Most IaC tools that use general-purpose languages — CDK, Pulumi, Terraform’s CDK — work by executing your code. Your program runs, makes API calls, and the tool captures the result.

chant runs synthesis only. It imports your .ts files, reads the resource objects they export, and emits output. It never calls a cloud API, reads or writes state, or deploys. Your TypeScript declares intent. The build turns that intent into an artifact and stops.

Synthesis does run your code. It runs only a constrained slice of it. The evaluability lint rules (EVL) reject anything that would make a resource depend on more than literals, constants, and cross-resource references. No function calls in props. No control flow around resources. With those rules satisfied, running the file is equivalent to reading static data. That constraint is the point. Because synthesis is side-effect-free and deterministic for conforming source:

  • Evaluation is deterministic for code that passes the evaluability rules. Same source, same output. No API calls during synthesis.
  • Analysis is a single pass over the imported modules. Type-checking and linting are separate commands.
  • Output is auditable — every value traces to a literal, a const binding, or a cross-resource reference.
  • IDEs work fully — types drive the API surface, so autocompletion, inline errors, and go-to-definition come for free.

The static evaluation constraint also makes chant a natural complement to agentic workflows. Agents handle the dynamic, operational layer — deploying, monitoring, remediating. chant handles the part that should be deterministic and auditable. The two layers don’t compete; they compose.

Each lexicon is faithful to its target spec. The AWS lexicon generates from the CloudFormation resource specification. The GitLab lexicon maps to .gitlab-ci.yml schema. Chant doesn’t invent an abstraction layer across specs — it gives you the real API surface, typed and linted.

This means walk-away cost is zero. The output is standard CloudFormation, standard GitLab CI, standard whatever-the-lexicon-targets. If you stop using chant, the artifacts keep working. There’s nothing chant-specific in the output.
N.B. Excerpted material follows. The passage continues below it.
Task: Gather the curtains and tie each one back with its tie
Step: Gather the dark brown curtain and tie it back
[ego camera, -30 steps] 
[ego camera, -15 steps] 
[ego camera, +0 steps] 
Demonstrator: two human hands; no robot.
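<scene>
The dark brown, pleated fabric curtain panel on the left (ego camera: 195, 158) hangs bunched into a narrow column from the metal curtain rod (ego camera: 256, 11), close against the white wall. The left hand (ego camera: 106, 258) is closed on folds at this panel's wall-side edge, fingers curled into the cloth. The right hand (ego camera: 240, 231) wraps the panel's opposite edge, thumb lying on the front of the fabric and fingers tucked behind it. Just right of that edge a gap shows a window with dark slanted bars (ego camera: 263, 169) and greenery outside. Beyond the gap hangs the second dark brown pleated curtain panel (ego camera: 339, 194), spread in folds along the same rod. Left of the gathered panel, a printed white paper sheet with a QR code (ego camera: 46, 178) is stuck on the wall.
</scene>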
chant build produces artifacts — it doesn’t deploy them, call cloud APIs, or manage state. Synthesis is pure and deterministic: same source in, same output out, zero side effects. This is a deliberate scope boundary, not a limitation. A pure core also owns less machinery — no provider SDKs, state backend, or network at build time — which means a smaller surface to audit; see Owning less.

The deployment and operational layer is increasingly handled by agents, CI pipelines, and platform tooling. chant’s job is to make the synthesis step typed, linted, and deterministic — then hand off a native artifact that any deployment mechanism can consume.

Anything with a schema is a potential lexicon target. chant doesn’t replace your cloud tooling. It’s a semantic layer on top of it. You can import existing templates, give them types, and lint them alongside everything else.

chant’s architecture is concentric: a pure synthesis core surrounded by opt-in operational extensions. The core never changes — chant build is deterministic and side-effect-free. Extensions add operational context without touching the build pipeline.

The design supports declarative deployment workflows (Op — phased Temporal workflows declared in *.op.ts files, run via chant run), continuous lifecycle observation (WatchOp — periodic snapshot+diff scheduled via Temporal), observational lifecycle (chant lifecycle — non-authoritative snapshots; see Drift Detection for the model), and agentic skills for import and drift detection. These extensions share a principle: chant provides context and structure, agents and operators do the operational work.

Opt-in is implicit. If you never use operational extensions, chant is a pure synthesis compiler and nothing more.